Iraq’s illegal gambling operators have understood the tough way that this month’s Shiite militia raids were no one-off.
Throughout the past weekend, Iraq’s Interior Ministry declared the outcome of a series of raids on gambling dens in Baghdad. Local media stated a ministry spokesperson saying police had arrested 140 suspects from the Iraqi capital’s “gambling and roulette halls.” Two of these halls near two large hotels were shut down.
To buttress its representations, the Ministry released a vertigo-inducing video of the raids – apparently, the cameraman was more shaky than the gambling operators at whose faces the Kalashnikovs were pointed – complete with a seriously over the top dramatic score (seriously, don’t watch with the volume too loud).
The arrested suspects included 20 women ‘of foreign nationality’ as well as “members of various security services.” All of them will face the possibility of up to one year in prison if convicted of operating a gambling joint, while anyone accused of merely gambling in such a setting can do up to one month behind bars.
The police have failed to do much to distort gambling operations in Iraq, but were apparently cause to act after a number of Shiite militias – who claimed to be operating “under the guidance” of Iraq’s Prime Minister Adil Abdul-Mahdi – raided a series of “mafias, roulette clubs, casinos, drug dealers and prostitution rings” operating out of high-end Baghdad hotels.
That operation proceeded in the arrest of one Hamza al-Shammari, the reputed kingpin of “gambling, prostitution and drug trafficking sites” in Baghdad. Some critics recommended that al-Shammari’s operations were widely known, and that the raids were more likely to do with his unwillingness to share a sufficiently large cut of his ill-gotten gains with Iraq’s security services.

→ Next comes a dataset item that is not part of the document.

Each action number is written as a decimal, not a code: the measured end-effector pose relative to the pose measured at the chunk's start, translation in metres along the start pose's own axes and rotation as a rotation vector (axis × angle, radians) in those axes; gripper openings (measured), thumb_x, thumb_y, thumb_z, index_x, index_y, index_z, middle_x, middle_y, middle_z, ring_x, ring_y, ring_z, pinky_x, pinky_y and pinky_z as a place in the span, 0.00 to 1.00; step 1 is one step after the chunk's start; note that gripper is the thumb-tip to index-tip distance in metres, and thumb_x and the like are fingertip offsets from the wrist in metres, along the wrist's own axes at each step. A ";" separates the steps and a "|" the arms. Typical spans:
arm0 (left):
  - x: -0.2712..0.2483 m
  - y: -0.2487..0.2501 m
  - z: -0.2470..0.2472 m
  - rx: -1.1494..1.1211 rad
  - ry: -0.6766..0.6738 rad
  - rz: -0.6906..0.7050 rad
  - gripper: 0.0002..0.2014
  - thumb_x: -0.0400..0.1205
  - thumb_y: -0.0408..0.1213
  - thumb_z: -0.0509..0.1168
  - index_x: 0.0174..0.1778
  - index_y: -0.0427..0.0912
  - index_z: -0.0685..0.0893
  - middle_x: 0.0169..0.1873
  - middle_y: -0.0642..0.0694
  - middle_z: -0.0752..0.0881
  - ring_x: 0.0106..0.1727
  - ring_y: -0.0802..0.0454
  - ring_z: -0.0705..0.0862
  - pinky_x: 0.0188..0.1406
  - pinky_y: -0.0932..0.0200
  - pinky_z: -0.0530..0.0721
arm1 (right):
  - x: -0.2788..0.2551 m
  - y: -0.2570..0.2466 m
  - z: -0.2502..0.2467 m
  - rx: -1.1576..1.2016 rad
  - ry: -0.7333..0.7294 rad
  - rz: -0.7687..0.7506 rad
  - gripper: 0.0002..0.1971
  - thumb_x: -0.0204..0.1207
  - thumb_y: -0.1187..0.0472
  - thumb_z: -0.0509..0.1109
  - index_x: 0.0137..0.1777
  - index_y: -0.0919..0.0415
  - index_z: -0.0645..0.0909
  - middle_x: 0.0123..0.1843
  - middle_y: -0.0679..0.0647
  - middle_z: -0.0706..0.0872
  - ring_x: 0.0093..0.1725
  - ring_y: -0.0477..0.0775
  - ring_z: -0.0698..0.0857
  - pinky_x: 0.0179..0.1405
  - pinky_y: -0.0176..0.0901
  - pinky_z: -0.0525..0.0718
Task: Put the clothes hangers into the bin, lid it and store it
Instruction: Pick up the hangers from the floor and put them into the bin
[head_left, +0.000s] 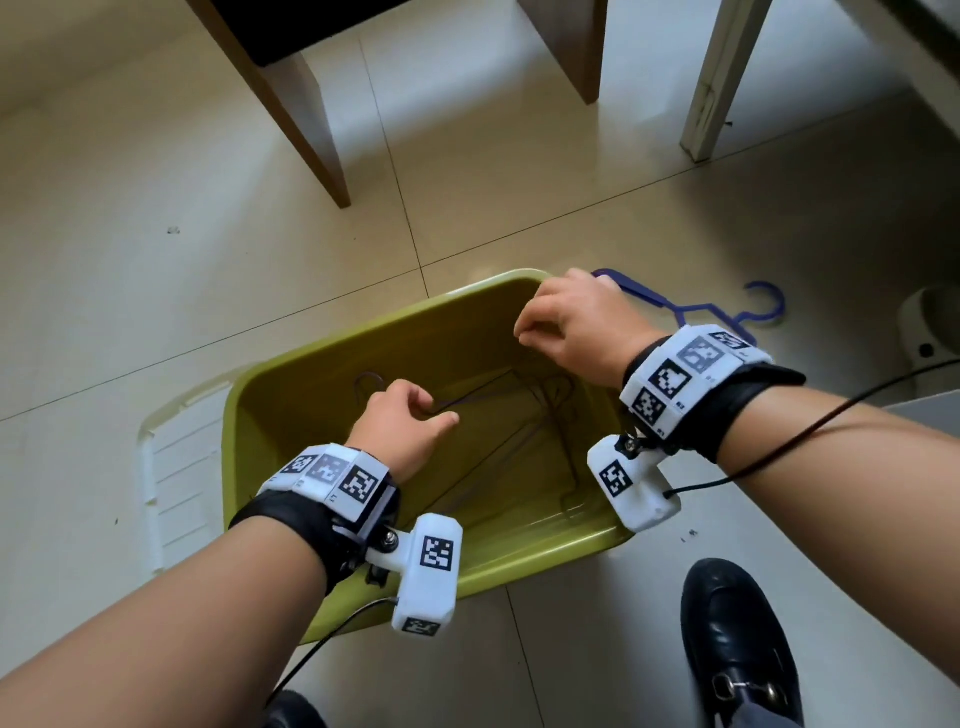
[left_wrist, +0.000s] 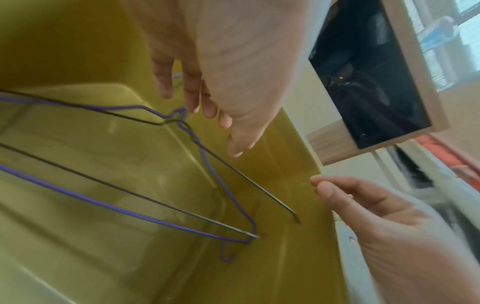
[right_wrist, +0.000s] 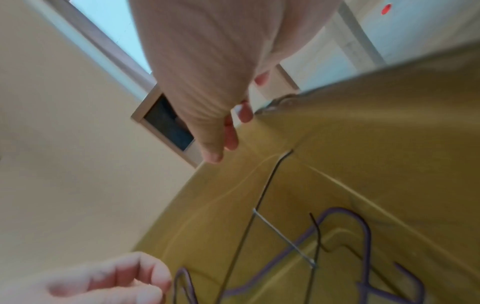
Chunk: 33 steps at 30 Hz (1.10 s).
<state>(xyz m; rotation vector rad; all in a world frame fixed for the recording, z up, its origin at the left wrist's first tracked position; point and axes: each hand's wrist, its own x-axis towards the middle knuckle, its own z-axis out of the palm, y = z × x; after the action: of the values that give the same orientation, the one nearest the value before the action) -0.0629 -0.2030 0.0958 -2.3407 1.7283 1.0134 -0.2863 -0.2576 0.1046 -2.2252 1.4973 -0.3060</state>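
A yellow-green bin (head_left: 363, 332) stands open on the tiled floor. Thin wire hangers (head_left: 550, 415), purple (left_wrist: 130, 211) and dark, lie overlapping on its bottom. My left hand (head_left: 415, 415) hovers inside the bin over them, fingers loosely curled and holding nothing; the left wrist view shows its fingers (left_wrist: 192, 98) hanging just above a hanger's neck. My right hand (head_left: 561, 322) hangs above the bin's far right corner, also empty, thumb and forefinger close together (left_wrist: 322, 185). A blue plastic hanger (head_left: 717, 312) lies on the floor beyond the right wrist. The white lid (head_left: 182, 457) lies flat left of the bin.
Brown furniture legs (head_left: 306, 119) and a white leg (head_left: 717, 78) stand on the floor beyond the bin. My black shoe (head_left: 732, 639) is at the bin's near right. A white object (head_left: 930, 322) sits at the right edge. Cables trail from both wrists.
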 end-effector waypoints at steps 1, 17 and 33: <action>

As an overwhelmingly majority-Muslim country, Iraq’s pejorative views on gambling incline to imitate the rest of the region. However, in the wake of the 2003 US invasion of the country, a Russian businessman called Vitaly Kouznetzov reportedly opened a casino in Sulaymaniyah, a city in Iraq’s Kurdish-controlled north, close to the border with Iran.
It’s unclear whether Kouznetzov still operates that casino, but Kurdish media reported last year that local police had charged 22 suspects with illegal gambling at a Sulaymani gaming venue. That raid was reportedly the opening salvo in a full-fledged crackdown of gaming operations in the region, which also targeted the venues for serving alcohol to their customers.